Елена покачала головой:
– Но если он знает, что вы законный наследник…
– Ну, понимаете ли, отец предусмотрел все. Он обвинил мою мать в измене и заявил, что я не его сын. И в десять лет меня вышвырнули из дворца. Мать отправили в отдаленную королевскую резиденцию, где она жила в полной изоляции. Несколько месяцев спустя она умерла. – Халиль говорил бесстрастно, даже холодно. Если бы он позволил себе эмоции, один бог знает, как бы прозвучали его слова. У него и так уже в горле застрял комок. Он глотнул воды, чтобы избавиться от него.
– Но это же ужасно, – прошептала Елена. Однако ее отклик не тронул Халиля: он чувствовал себя слишком уязвимым, чтобы как-то реагировать.
– Старая история, – отрезал он. – Уже не имеет значения.
– Не имеет? Да вы именно поэтому боретесь за трон. В качестве…
– Мести? – помог он ей. – Нет, Елена, это не месть. Просто я имею на это право. – В его голосе слышалась непоколебимая уверенность. – Я первенец отца. Когда он сослал мою мать, он создал глубокий раскол в стране, до сих пор знавшей только мир. У Азиза как раз потому нет большой поддержки, что слишком много людей знают, что он не является законным наследником. В Сайаде он популярен, потому что он космополит и очаровашка, но сердце страны ему не принадлежит. Оно мое. – Халиль пристально посмотрел на Елену, страстно желая, чтобы она поверила ему.
– Откуда вам знать, – прошептала она, – что у вашей матери не было любовника?
– Конечно же я знаю это, – отрезал Халиль, полный разочарования. Даже не разочарования – боли. – Моя мать хорошо знала, что последует за изменой, – изгнание, позор, изоляция от всего и всех, кого она любила. Это не стоило риска.
– Но вы тогда были маленьким и могли чего-то не знать.
– Все ее окружение было уверено, что она невиновна. Ее служанки плакали от несправедливости происходящего. Никто не смог выйти и предъявить ей какие бы то ни было доказательства ее вины. А отец так и не смог назвать человека, который якобы зачал меня. Все обвинение строилось вокруг цвета моих глаз.
Елена смотрела на него, и сейчас в ее золотисто-серых глазах читалось сочувствие.

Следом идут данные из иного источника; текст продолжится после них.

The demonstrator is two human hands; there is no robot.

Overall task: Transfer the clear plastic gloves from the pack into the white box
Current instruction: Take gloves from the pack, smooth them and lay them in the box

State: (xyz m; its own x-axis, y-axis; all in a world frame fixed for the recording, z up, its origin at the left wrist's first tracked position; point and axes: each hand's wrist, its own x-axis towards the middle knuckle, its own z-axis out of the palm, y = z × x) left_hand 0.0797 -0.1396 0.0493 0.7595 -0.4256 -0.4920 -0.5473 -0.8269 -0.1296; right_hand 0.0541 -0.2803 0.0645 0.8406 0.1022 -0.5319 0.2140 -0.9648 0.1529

– О, Халиль, – прошептала она.
Он отвернулся, боясь себя выдать. Наконец продолжил:
– Люди протестовали. Говорили, что доказательств недостаточно. Но моя мать умерла прежде, чем отец женился на Хамидайе, так что в итоге все было законно.
– А что же было с вами?
Ему было сложно говорить об этом, хотя часть его и хотела открыться этой женщине. Все эти годы в пустыне, его позор… Как же ему хотелось довериться кому-то! Даже больше, чем в детстве.
– Меня в Америке воспитала сестра матери, Дайма.
– И люди вот так вот все проглотили? Просто приняли Азиза как наследника, хотя и помнили о вас…
– Мой отец был диктатором. Никому не хватало смелости ставить под вопрос его действия, пока он был жив.
– А почему шейх Хашем оставил такое странное завещание? – не выдержала Елена. – Приказал Азизу жениться?
– Думаю, он все-таки переживал. Возможно, осознал свою ошибку, но не хотел этого признать. Это был гордый человек. Женитьба заставила бы Азиза посвятить себя Кадару и отказаться от ориентации на Европу. А вот референдум состоится в том случае, если он откажется… – Халиль мрачно улыбнулся. – Отец не мог не понимать, что это шанс для меня стать шейхом. Может, я и принимаю желаемое за действительное, но мне нравится думать, что он сожалел о том, как поступил со мной и матерью, хоть чуть-чуть.